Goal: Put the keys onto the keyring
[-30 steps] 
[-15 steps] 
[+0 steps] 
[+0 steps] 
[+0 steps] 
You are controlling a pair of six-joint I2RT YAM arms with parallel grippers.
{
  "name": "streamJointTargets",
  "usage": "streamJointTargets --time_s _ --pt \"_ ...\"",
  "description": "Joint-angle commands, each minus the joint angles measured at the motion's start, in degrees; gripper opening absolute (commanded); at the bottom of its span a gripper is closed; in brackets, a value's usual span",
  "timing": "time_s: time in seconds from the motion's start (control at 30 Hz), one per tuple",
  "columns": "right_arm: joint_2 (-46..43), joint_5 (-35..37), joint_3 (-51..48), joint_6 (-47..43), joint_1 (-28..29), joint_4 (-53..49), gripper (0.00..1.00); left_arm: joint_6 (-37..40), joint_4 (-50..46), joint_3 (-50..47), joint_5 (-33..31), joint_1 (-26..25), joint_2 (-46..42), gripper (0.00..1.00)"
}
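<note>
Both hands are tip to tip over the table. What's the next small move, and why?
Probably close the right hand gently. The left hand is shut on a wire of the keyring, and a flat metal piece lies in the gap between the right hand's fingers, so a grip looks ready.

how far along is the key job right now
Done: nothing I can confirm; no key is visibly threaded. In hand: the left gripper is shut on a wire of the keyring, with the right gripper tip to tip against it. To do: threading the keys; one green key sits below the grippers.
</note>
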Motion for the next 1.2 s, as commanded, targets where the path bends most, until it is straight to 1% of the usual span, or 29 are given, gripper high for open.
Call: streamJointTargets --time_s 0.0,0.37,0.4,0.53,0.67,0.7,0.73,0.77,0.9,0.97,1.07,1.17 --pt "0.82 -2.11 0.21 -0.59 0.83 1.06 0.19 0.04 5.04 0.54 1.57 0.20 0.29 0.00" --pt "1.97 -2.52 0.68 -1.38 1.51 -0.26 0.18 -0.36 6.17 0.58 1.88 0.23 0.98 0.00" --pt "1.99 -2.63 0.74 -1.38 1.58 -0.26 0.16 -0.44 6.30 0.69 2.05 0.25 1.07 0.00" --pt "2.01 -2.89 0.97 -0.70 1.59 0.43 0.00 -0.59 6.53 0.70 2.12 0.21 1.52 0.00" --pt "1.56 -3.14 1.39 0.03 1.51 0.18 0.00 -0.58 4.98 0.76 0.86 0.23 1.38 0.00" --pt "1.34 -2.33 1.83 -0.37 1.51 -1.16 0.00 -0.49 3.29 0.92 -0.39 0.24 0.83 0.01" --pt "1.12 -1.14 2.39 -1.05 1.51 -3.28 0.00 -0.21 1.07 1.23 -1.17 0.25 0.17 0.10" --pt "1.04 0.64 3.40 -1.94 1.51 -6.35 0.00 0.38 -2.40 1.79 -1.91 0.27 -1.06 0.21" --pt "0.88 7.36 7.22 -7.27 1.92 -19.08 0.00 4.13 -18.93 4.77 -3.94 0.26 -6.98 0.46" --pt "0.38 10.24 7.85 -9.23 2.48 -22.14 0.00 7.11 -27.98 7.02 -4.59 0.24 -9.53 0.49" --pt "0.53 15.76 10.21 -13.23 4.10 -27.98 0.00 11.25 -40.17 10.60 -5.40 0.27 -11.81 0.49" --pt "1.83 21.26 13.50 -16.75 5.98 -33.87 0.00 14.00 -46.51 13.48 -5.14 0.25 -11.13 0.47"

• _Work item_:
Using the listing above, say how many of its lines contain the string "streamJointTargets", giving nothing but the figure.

• _Finished exercise_:
3